Human exposure to PCDD/Fs and dl-PCBs occurs mainly via animal-based foods like dairy products, fish, meat, and eggs (EFSA CONTAM, 2018). In Germany, foodstuffs such as fruits, vegetables, and grain-based products were found to exhibit low levels and to generally contribute to a minor extent to the total body burden (Päpke, 1998, Schwarz et al., 2014). The low levels in fruits, vegetables and grain-based products were also reflected by our dataset, which is broadly consistent with TDS data from other countries. In the second French TDS, highest PCDD/F and dl-PCB levels were detected in the fish group as well, followed by butter, crustaceans and molluscs, offal, and cheese (Sirot et al., 2012). Results from the UK TDS revealed comparable values with highest levels in decreasing order in the groups ‘fish and seafood’, ‘offal’, ‘milk and dairy products’, and ‘fats and oils’ (Bramwell, Mortimer, Rose, Fernandes, Harrad, & Pless-Mulloli, 2017). When compared with collected data from 23 European countries published by the EFSA, levels measured in MEAL foods were noticeably lower (EFSA CONTAM, 2018). For instance, the sum of PCDD/Fs and dl-PCBs for ‘milk and dairy products’ was 1.7-fold and the one for ‘eggs and egg products’ 7-fold lower. Values for different meats were 1.3- to 5.0-fold lower in the present study. Occurrence data collected by the EFSA were mainly based on monitoring programs with unprepared foodstuffs. Often, TDSs reported lower levels. Manufacturing processes, transport, storage, and preparation steps at home such as washing, peeling and cooking could explain potential losses (Domingo, 2010). Another aspect is the higher analytical sensitivity that can lead to lower LOQs.

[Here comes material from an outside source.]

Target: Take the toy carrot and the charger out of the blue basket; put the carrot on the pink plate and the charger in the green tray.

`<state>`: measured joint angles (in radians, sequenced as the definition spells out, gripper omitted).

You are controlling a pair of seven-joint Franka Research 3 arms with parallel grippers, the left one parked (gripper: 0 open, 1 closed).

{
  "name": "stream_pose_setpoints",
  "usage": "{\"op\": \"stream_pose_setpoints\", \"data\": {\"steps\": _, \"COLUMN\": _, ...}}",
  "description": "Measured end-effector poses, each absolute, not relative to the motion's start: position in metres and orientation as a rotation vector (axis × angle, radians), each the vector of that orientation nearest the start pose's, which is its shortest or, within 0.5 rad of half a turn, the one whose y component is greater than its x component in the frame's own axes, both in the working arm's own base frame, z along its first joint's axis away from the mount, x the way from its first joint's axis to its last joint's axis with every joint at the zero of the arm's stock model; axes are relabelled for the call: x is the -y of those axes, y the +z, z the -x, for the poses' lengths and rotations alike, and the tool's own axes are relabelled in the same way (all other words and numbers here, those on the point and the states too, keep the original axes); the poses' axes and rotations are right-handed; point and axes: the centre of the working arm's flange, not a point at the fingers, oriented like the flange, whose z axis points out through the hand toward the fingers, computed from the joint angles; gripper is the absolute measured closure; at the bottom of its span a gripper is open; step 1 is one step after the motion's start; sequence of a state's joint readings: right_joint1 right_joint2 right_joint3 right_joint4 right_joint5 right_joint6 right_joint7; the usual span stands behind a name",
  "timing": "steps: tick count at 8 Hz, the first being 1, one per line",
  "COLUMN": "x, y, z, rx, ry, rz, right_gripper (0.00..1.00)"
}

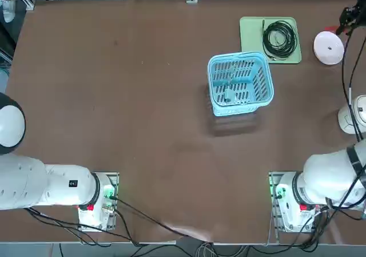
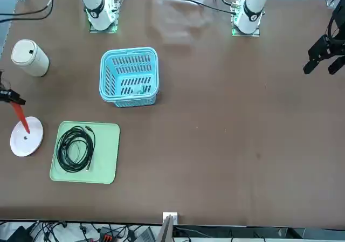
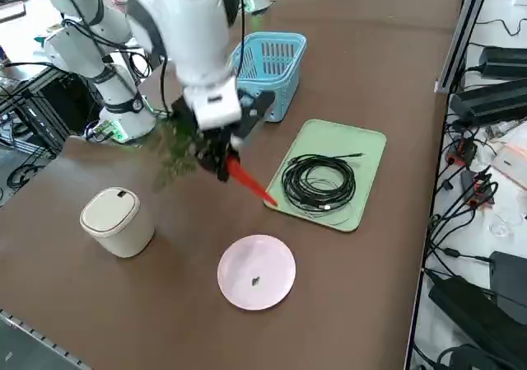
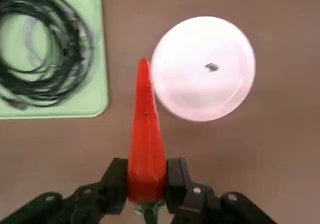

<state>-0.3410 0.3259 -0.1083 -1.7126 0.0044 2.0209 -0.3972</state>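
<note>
The right gripper point(image 4: 146, 185) grasps the toy carrot point(image 4: 145, 139) near its leafy end, one finger on each side, and holds it above the table at the far right. The top view hides most of the carrot, with a bit of red showing beside the gripper, which the picture's edge cuts off. The front view also crops the gripper but shows the red tip against the pink plate point(image 4: 190, 49). The wrist view shows the carrot's whole red body, its tip close to the plate's outline, but crops the green end; only the right side view shows the leafy tuft point(image 3: 174, 152), blurred. The height above the plate is hard to judge.

The light blue basket point(image 1: 240, 55) stands left of the plate and nearer the robot. A small pale shape point(image 1: 229, 95) in its near left part may be the charger; it blends with the blue slats, and no cord can be made out. The right side view hides it, and the arm overlaps the basket there.

The green tray point(image 1: 250, 34), left of the plate, holds a black coiled cable point(image 1: 291, 40). The wrist view adds a thin pale strand among the coils. A white canister point(image 3: 122, 222), cropped from above, stands nearer than the plate.
</note>
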Motion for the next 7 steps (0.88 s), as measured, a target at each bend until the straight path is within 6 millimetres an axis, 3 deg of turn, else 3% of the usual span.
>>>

In addition, TDSs determine levels of contaminants in pooled samples that per definition result in mean values. Hence, single high values that exceed maximum levels might not be detected in pooled samples.

In the past years, several cases of PCDD/F and dl-PCB levels above the EU maximum values have been discovered. PCDD/Fs and dl-PCBs can enter the food chain via contaminated feed or ingested soil and are subsequently accumulated in lipid rich matrices such as adipose tissue, liver, and muscle-fat and are transferred to milk and eggs. Single exceedances of maximum levels are observed regularly (e.g., in cod liver, meat, sheep liver, hen eggs) (Weber, Herold, Hollert, Kamphues, Blepp, & Ballschmiter, 2018). In the present study, none of the food pools that are regulated by the Commission Regulation (EC) No 1881/2006 (as amended) exceeded the respective maximum levels for PCDD/Fs and dl-PCBs.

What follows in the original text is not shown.